Select from the data all lines with the word "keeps".

___ EXCERPTED RECORDS ___

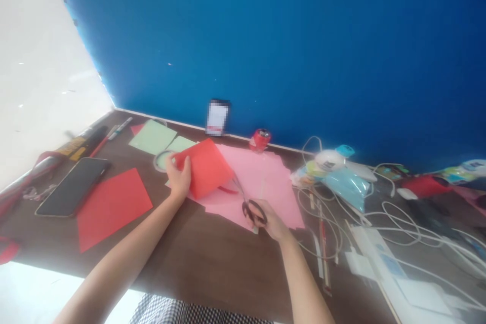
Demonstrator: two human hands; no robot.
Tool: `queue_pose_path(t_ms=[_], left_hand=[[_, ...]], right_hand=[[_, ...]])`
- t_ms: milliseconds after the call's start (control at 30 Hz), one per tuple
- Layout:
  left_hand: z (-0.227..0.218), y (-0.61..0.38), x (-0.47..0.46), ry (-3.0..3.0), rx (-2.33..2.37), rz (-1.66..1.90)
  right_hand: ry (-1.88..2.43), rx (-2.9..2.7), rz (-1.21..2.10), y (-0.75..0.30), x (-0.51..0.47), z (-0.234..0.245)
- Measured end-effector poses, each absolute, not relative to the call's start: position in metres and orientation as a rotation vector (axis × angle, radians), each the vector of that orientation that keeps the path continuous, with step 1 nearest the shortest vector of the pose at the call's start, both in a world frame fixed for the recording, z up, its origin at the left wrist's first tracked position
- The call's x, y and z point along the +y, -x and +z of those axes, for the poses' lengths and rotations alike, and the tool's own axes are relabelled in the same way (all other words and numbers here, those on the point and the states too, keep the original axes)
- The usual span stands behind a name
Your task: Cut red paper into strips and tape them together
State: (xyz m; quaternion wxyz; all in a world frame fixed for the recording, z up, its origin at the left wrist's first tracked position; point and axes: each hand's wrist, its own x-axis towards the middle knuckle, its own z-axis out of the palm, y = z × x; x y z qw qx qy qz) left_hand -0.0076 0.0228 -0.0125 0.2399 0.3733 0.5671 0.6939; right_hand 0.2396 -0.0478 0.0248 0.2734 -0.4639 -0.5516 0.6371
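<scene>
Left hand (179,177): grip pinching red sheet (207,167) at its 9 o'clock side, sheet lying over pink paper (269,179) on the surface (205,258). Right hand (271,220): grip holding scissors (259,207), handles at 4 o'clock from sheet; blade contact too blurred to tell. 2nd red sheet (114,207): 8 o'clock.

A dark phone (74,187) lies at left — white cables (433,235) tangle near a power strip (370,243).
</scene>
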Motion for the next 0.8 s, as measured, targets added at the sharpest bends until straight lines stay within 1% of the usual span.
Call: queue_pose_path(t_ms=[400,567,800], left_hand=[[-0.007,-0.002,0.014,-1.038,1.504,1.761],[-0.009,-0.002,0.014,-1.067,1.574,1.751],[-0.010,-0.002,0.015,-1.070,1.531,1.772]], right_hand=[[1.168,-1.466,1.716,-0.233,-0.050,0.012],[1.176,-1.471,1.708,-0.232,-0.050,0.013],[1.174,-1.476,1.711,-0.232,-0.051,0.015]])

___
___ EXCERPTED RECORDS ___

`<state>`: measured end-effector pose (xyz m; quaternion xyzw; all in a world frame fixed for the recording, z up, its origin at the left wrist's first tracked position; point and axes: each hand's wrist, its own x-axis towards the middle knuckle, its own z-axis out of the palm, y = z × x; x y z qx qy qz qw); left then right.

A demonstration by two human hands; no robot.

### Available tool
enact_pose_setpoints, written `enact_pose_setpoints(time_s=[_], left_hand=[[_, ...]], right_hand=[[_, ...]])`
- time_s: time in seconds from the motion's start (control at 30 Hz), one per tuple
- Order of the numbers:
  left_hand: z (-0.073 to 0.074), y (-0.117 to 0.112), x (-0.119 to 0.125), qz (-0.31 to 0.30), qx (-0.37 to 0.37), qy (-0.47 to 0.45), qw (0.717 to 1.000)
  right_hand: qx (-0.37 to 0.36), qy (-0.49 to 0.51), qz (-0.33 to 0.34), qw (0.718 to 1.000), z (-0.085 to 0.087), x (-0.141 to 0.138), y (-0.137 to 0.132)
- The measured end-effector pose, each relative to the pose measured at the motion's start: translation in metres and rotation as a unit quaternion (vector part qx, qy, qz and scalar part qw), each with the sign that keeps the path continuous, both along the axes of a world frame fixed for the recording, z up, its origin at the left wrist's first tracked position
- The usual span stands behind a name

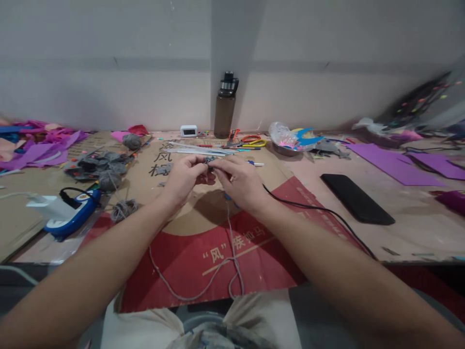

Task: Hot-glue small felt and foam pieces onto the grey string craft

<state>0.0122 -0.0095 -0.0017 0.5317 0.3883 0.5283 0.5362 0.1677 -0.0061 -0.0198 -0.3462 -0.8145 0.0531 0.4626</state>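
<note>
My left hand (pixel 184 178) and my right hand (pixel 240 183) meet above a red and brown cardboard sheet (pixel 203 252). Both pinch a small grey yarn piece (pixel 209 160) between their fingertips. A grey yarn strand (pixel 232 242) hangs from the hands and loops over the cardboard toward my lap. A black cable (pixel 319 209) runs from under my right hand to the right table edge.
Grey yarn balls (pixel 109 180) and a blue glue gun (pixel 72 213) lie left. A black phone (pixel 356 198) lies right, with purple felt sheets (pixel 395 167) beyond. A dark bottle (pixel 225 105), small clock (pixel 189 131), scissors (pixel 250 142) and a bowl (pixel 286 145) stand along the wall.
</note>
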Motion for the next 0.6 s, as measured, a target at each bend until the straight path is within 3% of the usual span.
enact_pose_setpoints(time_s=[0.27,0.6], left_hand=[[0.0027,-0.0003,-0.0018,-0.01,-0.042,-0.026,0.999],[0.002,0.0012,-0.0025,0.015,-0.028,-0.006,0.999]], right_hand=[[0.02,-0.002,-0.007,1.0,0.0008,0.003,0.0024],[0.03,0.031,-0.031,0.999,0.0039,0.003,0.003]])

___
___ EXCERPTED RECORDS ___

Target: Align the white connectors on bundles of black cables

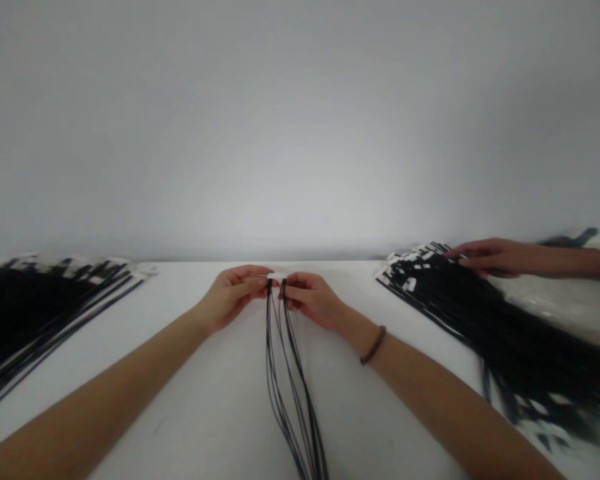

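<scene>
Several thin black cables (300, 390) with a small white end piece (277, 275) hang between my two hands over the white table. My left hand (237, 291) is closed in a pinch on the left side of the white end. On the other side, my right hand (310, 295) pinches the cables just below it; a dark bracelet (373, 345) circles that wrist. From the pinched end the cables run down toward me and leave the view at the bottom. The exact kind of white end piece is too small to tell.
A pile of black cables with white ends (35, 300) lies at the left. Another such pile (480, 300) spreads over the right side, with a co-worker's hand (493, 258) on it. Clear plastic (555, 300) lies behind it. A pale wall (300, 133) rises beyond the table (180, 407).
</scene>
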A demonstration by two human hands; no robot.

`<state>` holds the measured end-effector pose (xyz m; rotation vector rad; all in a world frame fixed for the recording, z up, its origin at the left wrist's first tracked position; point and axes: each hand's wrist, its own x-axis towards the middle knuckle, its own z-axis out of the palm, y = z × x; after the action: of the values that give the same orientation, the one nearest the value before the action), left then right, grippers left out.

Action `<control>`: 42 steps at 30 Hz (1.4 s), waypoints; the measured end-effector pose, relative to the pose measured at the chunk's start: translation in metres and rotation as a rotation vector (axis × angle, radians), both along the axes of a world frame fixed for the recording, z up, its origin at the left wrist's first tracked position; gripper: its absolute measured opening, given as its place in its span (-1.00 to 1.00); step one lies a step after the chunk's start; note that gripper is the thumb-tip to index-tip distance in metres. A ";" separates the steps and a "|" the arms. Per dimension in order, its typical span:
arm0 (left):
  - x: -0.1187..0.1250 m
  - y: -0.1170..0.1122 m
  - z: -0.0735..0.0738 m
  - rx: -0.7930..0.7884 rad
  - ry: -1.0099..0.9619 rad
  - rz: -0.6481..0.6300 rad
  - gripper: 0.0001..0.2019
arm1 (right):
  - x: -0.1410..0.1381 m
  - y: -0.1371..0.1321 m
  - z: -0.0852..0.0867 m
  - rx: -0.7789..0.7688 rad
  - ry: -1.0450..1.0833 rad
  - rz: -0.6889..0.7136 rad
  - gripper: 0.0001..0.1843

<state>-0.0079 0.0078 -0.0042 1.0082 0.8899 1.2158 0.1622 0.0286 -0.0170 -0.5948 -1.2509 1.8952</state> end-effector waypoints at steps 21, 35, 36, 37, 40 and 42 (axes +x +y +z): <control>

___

### OUTPUT OF THE TASK
- Measured end-effector poses, each absolute, not relative to the call's start: position in metres and orientation as a rotation vector (axis × angle, radians), each the vector of that orientation that keeps the path continuous, with step 1 nearest the shortest vector of the pose at the call's start, both in a world frame fixed for the recording, z up, its origin at the left wrist's first tracked position
- The measured end-effector pose, each relative to the pose measured at the motion's start: translation in metres and rotation as a unit quaternion (vector part qx, qy, qz and scalar part qw), each with the sign that keeps the path continuous, both along the axes of a world frame fixed for the recording, z up, its origin at the left wrist's first tracked position

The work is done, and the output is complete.